Crossing the Line

The Imperium News (formerly TheMittani.com) published an investigative report on the alleged suicide attempt by "Olivia", a supposed EVE Online player, exposing it as a scam. The podcast Talking in Stations further explored the story. It has been further corroborated by investigation by relevant in-game corporation leaders. Now, the identified offender's EVE Online character has biomassed.

I will not recap the entire history of this sad episode - you can read the sources above for that background - but I would like to comment on various implications of this revelation.

Exposing the Evil

A lot of good and well-intentioned people were taken in by this hoax, and ran immediately to support "Olivia", using the alleged incident to highlight the evils of online bullying. Proto at The Neocom published an impassioned post. Charles White, known in game as Max Singularity (a.k.a., the "Space Pope") produced a video condemning the offenders. Many others published tweets and posts in support.

Well-deserved kudos go to the Imperium News team for taking the time to investigate the story and report their findings. They exposed a sick individual who was fabricating a very serious Real Life tragedy for in-game advantage. While EVE Online tolerates scamming within the game, this incident stepped outside of that boundary to prey upon people's good nature, solely for personal gain. That is not just a violation of CCP Games policy - it is criminal behavior, and should be condemned and prosecuted accordingly.

Some may dismiss this affair as inconsequential. After all, no one was really hurt or in danger, and at worst, some gullible people were taken in by what could be argued to be a harmless ruse. There was no physical damage or material loss involved.

I don't agree - this incident cannot be so easily forgiven and forgotten. Faking an attempted suicide to scam people not only crosses the line of tolerable behavior, but jumps aggressively across. It trivializes an extremely serious issue - the pain and danger of depression - solely for selfish gain. It makes no difference where that gain was to be acquired. This isn't someone just role-playing in a game - when it crossed over into Real Life, it became the work of a sociopath.

Our Community's Goodness

Despite the dirtiness of this sad incident, I was heartened by the people who rallied to support "Olivia" - even though they were in error, their intentions were all honorable, honest and good.

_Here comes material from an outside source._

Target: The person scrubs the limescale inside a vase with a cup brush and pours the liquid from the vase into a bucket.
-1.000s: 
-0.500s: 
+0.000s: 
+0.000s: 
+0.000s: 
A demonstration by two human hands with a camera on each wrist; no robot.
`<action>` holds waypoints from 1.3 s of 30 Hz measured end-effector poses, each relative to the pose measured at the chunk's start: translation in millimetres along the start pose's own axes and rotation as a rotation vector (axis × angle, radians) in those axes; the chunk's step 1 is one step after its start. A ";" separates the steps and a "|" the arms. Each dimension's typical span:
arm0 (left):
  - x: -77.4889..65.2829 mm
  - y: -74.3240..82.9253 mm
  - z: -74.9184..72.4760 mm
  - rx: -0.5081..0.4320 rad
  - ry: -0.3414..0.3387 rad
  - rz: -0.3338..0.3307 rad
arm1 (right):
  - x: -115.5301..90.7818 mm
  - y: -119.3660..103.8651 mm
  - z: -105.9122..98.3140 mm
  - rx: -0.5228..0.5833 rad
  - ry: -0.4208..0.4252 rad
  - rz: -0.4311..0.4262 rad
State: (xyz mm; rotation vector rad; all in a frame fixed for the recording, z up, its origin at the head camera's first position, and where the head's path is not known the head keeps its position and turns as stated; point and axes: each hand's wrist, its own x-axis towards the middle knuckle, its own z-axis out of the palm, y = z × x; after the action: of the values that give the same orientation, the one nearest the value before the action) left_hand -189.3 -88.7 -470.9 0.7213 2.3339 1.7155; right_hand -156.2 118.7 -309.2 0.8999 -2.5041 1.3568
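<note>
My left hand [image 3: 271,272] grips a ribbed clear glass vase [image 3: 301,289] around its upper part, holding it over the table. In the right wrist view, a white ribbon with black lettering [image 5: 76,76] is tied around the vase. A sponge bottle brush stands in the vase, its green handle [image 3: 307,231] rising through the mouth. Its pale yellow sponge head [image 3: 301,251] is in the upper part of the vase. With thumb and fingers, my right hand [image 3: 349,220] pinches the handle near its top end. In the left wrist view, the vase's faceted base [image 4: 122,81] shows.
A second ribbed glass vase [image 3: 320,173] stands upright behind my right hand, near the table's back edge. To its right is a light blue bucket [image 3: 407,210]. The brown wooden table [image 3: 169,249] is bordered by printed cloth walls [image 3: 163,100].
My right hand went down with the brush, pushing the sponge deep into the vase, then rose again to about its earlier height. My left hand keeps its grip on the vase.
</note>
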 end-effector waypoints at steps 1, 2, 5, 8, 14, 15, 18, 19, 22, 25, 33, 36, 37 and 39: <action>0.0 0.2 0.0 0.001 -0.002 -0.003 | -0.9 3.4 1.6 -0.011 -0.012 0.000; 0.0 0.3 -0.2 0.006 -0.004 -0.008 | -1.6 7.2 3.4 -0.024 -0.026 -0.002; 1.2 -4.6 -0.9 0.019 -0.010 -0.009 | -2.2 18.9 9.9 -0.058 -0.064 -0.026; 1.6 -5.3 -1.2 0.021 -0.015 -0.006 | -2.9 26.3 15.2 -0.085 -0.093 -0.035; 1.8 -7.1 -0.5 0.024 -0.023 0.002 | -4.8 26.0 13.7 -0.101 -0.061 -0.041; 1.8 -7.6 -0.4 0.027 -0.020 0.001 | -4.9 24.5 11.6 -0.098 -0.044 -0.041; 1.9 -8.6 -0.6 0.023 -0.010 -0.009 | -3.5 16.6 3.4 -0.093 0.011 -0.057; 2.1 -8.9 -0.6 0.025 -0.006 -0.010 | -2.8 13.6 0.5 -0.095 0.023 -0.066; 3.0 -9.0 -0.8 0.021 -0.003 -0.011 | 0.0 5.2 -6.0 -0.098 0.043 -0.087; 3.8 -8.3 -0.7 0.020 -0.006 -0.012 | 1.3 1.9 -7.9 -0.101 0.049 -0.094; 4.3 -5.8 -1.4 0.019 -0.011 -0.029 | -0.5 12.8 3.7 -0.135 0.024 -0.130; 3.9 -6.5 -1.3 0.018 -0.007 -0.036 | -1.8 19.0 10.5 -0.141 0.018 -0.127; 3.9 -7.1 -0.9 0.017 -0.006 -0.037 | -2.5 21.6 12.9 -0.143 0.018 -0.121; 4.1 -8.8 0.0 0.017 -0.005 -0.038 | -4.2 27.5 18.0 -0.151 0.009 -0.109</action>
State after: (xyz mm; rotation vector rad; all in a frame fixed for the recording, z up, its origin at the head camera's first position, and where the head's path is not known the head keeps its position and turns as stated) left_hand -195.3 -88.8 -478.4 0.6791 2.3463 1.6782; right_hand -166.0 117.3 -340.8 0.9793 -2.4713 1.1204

Some have said that there is no such thing as an "EVE community" - that we are simply a collection of tribes enjoined only in competition with one another. This is an extremely cynical view, shattered easily whenever an incident like "Olivia" happens. If an EVE Online player is in trouble, I see hundreds of people rushing to them in support, both in and out of game. By and large, we are a generous group with our time and our treasure, and eager to come to the aid of those in need.

From my perspective, the "Olivia" incident once again illuminated the pervasive goodness of the EVE Online player community. Max Singularity published a follow-up video, once the truth of the situation came to light, which I think illustrates this point very well:

To those who were taken in by "Olivia", and stepped forward to help, I say this: thank you. Those who take action to help a fellow human being - especially if they do not know them personally - are valuable people indeed. We need more of them in the world. Who would have thought that we have so many of them in a group of dedicated Internet spaceship pilots? It's a wonderful thing, and should be celebrated and applauded.